Jo Daniels life comes to a terrifying end in the most heart wrenching of circumstances as an apparently motiveless attack leaves her family devastated yet determined to find the killer who has ripped a gaping hole in their lives.
As the grisly chain of events unfold Grace, the bereaved mother, retreats into the warmth and familiarity of her daughter’s bedroom as she clings to the last vestiges of Jo’s life embedded in the smells and memories of her recently departed child’s safe haven.
The painstaking police investigation unearths similarities with two previously unresolved murders but as public interest in the case grows fresh evidence dries up and threatens to leave the family left behind with more questions than answers.
Jane Isaac develops an air of gritty realism more akin to a Touch of Frost than the warped bucolic idyll portrayed in Midsomer.

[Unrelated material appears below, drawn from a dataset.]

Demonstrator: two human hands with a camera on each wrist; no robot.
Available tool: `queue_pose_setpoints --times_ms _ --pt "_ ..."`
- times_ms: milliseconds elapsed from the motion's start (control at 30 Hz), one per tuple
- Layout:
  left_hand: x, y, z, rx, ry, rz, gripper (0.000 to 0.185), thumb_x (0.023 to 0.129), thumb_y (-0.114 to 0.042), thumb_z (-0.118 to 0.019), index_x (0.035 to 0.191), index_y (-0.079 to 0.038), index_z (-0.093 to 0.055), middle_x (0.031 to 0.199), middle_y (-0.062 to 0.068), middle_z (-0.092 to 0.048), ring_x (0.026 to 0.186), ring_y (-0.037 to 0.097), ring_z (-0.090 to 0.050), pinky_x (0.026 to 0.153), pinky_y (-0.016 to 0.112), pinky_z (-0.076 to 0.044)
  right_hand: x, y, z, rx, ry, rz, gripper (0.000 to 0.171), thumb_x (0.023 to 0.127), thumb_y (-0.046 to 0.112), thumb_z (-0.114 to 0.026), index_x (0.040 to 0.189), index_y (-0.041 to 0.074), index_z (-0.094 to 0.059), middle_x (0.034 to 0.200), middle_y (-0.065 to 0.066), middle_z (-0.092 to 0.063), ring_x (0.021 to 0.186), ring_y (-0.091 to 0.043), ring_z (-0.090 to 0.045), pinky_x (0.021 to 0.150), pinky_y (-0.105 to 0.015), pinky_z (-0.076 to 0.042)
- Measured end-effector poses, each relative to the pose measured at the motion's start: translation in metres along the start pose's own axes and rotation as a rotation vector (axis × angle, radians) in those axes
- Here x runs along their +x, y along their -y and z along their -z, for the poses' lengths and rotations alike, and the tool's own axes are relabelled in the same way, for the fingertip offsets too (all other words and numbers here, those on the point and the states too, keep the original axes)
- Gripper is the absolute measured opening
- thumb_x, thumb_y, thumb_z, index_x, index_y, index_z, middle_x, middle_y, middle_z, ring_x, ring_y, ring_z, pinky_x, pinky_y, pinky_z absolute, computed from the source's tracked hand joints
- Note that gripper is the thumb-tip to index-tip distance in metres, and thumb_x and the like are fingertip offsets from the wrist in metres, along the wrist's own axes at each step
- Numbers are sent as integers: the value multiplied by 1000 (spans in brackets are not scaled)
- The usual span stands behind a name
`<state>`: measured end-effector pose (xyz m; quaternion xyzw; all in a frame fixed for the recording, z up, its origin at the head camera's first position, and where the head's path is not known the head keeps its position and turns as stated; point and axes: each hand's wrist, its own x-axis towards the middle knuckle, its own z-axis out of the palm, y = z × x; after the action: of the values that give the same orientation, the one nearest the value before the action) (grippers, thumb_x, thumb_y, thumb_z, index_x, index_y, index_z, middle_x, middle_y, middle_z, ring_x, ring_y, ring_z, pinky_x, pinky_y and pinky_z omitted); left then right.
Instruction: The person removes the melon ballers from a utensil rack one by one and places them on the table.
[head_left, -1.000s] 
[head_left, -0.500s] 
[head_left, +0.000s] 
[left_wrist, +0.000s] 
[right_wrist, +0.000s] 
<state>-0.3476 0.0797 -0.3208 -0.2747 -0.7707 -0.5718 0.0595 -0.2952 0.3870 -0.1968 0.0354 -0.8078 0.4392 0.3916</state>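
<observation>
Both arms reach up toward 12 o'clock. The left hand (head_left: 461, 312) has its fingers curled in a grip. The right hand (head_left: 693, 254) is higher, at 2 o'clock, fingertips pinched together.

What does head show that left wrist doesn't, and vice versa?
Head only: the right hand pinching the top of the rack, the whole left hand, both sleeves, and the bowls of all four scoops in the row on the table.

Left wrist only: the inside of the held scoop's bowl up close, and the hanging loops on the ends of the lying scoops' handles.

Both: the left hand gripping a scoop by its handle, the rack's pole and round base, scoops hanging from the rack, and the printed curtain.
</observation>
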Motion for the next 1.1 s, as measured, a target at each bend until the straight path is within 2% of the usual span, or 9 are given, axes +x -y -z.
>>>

The Nottinghamshire setting and the claustrophobia of urban life underscore the darkness of the violent death but it is the all pervading influence of Faye that gives the story its real edge.
Faye offers instant friendship and a shoulder for Grace to cry on but this apparently genuine bond begins to take on a Machiavellian twist as the family close ranks in ever more desperate attempts to ensure justice for their beloved Jo. In the throes of grieving though the mother’s perception becomes distorted by the need for someone, anyone to share her loss first hand.
The plot is book ended by court room sequences that reveal the cruel twists of a legal system forced under the spotlight of press scrutiny. By playing on her emotional vulnerabilities Grace’s seemingly watertight defence becomes porous as the barrister begins to unpick the credibility of her evidence which ultimately casts doubt on her ability to act rationally.
There are the inevitable shocks and surprises as the unrelenting pressure to deliver a conviction, despite the confusion of clues, culminates in a tragic end.